> [Task item]: Please give back word for word the lines below, from the first one through the one with "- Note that".

> [Dataset extract]:
**********

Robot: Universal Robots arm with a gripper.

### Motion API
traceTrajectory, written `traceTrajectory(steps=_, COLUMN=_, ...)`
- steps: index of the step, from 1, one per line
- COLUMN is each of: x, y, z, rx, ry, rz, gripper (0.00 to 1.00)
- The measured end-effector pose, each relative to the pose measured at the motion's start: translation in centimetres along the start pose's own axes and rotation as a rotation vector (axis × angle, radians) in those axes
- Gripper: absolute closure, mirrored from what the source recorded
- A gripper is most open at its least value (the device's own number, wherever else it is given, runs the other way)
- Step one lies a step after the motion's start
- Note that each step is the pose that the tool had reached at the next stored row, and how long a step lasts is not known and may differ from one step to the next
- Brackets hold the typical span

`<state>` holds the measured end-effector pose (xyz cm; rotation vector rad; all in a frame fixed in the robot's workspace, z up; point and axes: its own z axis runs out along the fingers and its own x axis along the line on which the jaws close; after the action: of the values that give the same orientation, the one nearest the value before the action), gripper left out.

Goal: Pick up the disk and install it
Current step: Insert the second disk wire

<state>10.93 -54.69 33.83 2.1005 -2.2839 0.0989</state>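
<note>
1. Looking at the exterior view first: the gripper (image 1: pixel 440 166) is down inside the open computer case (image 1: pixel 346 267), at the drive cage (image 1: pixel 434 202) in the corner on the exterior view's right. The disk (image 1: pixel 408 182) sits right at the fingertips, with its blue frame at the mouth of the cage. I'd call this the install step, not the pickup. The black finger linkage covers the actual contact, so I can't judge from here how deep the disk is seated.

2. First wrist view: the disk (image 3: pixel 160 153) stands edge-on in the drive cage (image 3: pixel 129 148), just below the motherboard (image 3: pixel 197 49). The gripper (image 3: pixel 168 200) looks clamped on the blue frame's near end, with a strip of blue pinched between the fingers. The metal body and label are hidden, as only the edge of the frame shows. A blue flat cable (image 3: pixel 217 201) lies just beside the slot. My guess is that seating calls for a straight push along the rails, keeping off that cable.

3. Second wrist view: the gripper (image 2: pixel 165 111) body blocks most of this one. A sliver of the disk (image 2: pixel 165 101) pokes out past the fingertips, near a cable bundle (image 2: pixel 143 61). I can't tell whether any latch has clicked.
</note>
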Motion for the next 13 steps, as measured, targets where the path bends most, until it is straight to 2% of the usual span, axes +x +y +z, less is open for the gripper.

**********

> [Answer to this exercise]:
Robot: Universal Robots arm with a gripper.

### Motion API
traceTrajectory, written `traceTrajectory(steps=_, COLUMN=_, ...)`
- steps: index of the step, from 1, one per line
- COLUMN is each of: x, y, z, rx, ry, rz, gripper (0.00 to 1.00)
- The measured end-effector pose, each relative to the pose measured at the motion's start: translation in centimetres along the start pose's own axes and rotation as a rotation vector (axis × angle, radians) in those axes
- Gripper: absolute closure, mirrored from what the source recorded
- A gripper is most open at its least value (the device's own number, wherever else it is given, runs the other way)
- Step one lies a step after the motion's start
- Note that each step is the pose that the tool had reached at the next stored row, and how long a step lasts is not known and may differ from one step to the next

The work is done, and the output is complete.